Give again, exactly as written, each line of the material below starting at the line that contains "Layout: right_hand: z" and ending at the line that contains "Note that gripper". Both ends count, and no other line does.
GIVEN DATA Block Start
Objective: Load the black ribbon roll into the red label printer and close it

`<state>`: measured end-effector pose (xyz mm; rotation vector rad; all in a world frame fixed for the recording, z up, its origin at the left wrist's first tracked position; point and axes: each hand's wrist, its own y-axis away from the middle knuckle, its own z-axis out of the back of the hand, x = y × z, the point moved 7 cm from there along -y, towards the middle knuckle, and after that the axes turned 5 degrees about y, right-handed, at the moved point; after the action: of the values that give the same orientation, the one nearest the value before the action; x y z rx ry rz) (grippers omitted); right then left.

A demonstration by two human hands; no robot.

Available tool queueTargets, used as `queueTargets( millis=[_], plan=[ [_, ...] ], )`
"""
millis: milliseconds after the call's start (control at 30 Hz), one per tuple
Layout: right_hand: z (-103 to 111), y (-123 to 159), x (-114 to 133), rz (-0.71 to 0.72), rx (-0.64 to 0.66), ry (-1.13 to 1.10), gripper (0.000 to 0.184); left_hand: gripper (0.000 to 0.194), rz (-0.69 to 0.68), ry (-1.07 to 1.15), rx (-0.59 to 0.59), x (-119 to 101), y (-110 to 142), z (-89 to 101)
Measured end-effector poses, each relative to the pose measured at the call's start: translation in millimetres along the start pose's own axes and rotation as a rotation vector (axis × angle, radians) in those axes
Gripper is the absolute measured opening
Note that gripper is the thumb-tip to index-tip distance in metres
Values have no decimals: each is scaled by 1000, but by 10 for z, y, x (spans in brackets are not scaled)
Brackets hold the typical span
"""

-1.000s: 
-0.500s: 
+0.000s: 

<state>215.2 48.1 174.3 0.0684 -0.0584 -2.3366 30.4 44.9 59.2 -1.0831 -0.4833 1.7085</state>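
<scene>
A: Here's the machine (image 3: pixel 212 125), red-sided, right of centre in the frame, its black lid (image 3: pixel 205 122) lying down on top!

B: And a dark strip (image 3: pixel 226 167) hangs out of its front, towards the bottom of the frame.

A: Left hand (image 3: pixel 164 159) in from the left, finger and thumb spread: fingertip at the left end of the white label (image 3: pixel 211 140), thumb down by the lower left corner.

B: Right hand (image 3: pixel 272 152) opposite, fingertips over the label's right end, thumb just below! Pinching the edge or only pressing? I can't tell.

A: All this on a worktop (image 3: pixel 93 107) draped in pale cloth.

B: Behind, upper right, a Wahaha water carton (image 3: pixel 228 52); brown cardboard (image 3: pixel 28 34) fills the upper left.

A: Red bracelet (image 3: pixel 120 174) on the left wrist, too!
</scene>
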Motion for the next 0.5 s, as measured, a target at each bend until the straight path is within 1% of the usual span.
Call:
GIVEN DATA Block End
▸ **REPLY TO THE TASK**:
Layout: right_hand: z (-103 to 111), y (-123 to 159), x (-114 to 133), rz (-0.71 to 0.72), rx (-0.64 to 0.66), ry (-1.13 to 1.10), gripper (0.000 to 0.184); left_hand: gripper (0.000 to 0.194), rz (-0.69 to 0.68), ry (-1.07 to 1.15), rx (-0.59 to 0.59), x (-119 to 101), y (-110 to 142), z (-89 to 101)
Measured end-effector poses, each relative to the pose measured at the call's start: translation in millimetres along the start pose's own axes and rotation as a rotation vector (axis × angle, radians) in those axes
Gripper is the absolute measured opening
Note that gripper is the thumb-tip to index-tip distance in metres

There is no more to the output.